## What is needed
Beneath this line are the data; copy exactly the part of them that opens with the line containing "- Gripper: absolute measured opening" and closes with the line containing "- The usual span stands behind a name", and only that part.

## Given data
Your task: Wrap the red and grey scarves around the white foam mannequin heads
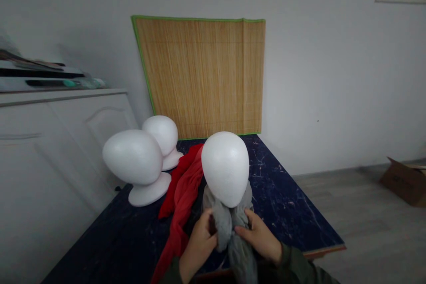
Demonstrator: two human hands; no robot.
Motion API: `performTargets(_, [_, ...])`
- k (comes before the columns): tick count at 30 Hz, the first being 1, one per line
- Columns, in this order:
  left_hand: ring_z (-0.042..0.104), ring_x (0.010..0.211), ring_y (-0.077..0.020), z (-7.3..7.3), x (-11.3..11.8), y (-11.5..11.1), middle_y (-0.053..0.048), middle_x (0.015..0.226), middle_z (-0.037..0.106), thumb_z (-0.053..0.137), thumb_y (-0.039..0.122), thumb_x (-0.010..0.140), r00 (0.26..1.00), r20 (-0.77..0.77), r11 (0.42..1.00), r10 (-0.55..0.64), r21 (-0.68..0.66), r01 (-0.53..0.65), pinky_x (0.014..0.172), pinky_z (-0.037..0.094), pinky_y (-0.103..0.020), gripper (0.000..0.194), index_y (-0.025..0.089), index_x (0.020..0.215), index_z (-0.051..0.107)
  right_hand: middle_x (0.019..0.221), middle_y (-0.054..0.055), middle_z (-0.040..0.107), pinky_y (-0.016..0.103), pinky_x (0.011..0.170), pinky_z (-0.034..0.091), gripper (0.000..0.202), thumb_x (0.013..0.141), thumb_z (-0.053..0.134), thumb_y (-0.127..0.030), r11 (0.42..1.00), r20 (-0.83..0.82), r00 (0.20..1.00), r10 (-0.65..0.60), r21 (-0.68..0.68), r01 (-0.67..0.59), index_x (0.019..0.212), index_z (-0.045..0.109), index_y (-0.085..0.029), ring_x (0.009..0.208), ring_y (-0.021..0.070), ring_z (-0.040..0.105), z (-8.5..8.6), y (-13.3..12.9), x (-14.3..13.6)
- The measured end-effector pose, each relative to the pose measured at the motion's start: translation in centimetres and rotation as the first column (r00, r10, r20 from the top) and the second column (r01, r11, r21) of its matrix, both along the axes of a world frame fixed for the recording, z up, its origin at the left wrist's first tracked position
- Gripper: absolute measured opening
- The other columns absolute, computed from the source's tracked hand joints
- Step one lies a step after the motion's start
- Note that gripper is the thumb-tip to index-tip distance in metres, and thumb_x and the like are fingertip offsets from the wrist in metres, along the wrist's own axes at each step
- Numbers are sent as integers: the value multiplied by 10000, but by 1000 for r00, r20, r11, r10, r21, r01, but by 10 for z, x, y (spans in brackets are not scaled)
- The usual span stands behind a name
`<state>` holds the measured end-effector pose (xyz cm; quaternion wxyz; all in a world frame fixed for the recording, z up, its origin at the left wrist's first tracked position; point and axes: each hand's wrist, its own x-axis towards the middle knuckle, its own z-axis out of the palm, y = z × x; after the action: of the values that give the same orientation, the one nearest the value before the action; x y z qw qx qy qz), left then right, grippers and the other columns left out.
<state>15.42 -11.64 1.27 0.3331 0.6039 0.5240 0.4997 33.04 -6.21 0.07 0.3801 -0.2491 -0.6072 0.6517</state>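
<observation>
A white foam mannequin head stands upright on the dark blue marbled table in front of me. A grey scarf goes around its neck, and its ends hang down at the front. My left hand is closed on the scarf's left part, just below the head. On the right side my right hand pinches the scarf between thumb and fingers. Red scarves lie bunched to the left of the head, close to my left hand. The neck of the head is hidden by the scarf.
Two more white foam heads stand at the left, a nearer one and a farther one. A white cabinet borders the table on the left. A bamboo mat hangs behind. A cardboard box sits on the floor at right.
</observation>
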Motion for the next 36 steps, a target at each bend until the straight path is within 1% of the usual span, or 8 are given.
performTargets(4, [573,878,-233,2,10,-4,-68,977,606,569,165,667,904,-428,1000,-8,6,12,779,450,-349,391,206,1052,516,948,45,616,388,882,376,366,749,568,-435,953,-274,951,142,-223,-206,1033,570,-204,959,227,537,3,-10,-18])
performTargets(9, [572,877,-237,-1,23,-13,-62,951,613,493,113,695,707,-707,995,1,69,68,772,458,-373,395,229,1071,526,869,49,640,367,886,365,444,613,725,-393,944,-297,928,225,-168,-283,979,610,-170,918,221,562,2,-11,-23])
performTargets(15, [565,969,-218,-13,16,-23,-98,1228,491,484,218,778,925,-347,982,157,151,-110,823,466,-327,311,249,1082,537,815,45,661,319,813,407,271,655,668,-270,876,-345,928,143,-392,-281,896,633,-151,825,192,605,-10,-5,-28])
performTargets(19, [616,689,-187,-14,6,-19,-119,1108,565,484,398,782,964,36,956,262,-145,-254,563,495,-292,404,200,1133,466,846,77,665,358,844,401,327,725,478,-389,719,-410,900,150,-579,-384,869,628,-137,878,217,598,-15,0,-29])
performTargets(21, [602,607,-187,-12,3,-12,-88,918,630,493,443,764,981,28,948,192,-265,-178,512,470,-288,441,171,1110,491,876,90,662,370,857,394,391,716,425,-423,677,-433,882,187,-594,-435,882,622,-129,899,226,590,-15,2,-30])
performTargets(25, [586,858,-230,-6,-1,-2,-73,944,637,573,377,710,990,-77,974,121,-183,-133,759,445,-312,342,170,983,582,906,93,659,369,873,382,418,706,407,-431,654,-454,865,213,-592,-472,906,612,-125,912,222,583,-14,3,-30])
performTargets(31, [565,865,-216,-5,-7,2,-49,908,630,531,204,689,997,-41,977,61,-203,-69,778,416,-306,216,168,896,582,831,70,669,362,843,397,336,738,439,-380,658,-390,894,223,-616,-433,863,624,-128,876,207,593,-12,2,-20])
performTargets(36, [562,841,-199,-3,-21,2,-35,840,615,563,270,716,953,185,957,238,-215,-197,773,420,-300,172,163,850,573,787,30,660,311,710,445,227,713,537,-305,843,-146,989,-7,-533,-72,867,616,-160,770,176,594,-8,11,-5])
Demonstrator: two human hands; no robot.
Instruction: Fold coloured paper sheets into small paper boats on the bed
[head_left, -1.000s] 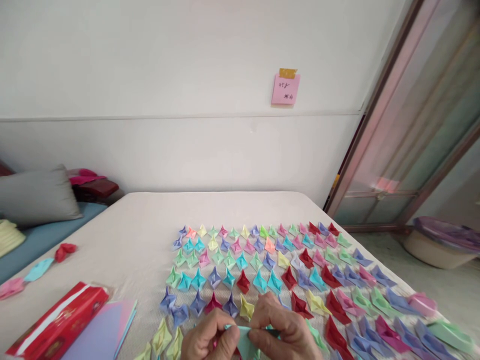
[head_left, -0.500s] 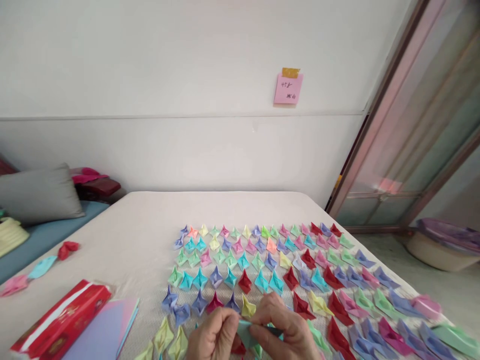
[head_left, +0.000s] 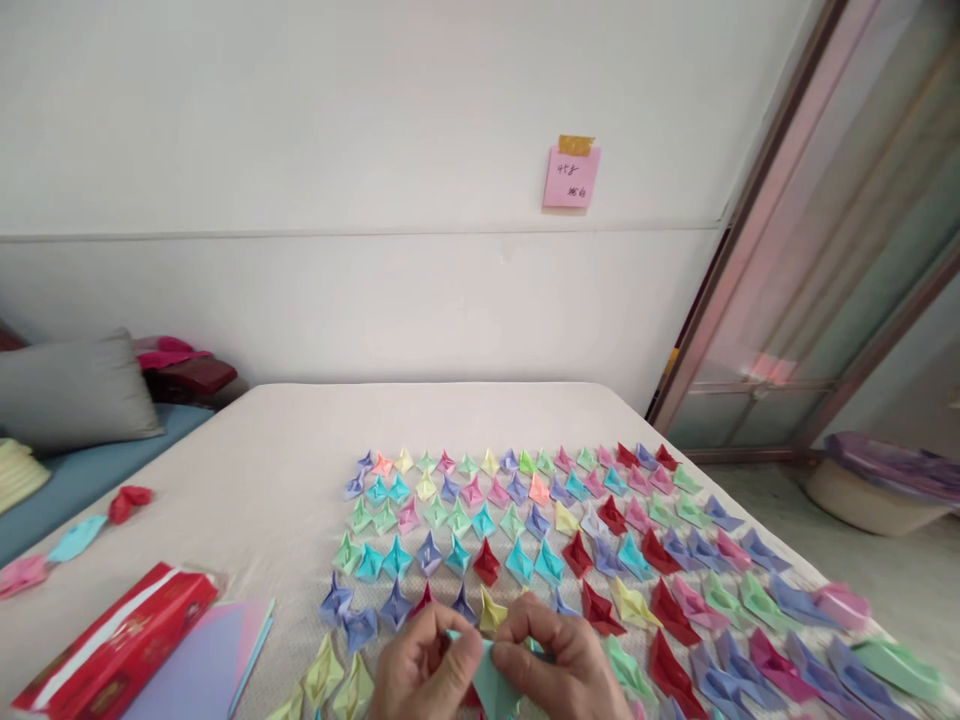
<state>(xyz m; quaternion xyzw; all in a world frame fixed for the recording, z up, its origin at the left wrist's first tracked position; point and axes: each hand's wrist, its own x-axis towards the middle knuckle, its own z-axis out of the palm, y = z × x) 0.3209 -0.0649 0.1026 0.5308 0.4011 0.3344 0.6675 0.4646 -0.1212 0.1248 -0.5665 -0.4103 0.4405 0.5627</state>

## Response to the task
- Gripper: absolute measured opening
- The other columns absolute, computed from the source's tracked hand joints
- Step one lies a step after the motion's start
- Note that gripper is the thumb-tip to index-tip distance in metres, and thumb_x and the like are fingertip offsets from the wrist in metres, along the wrist's own axes at each step
- Numbers are sent as integers: the value multiplied by 10000, but by 1000 for r00, r20, r11, r10, r21, r01, but by 10 for z, x, y (spans in brackets are not scaled)
- The usual span stands behind a name

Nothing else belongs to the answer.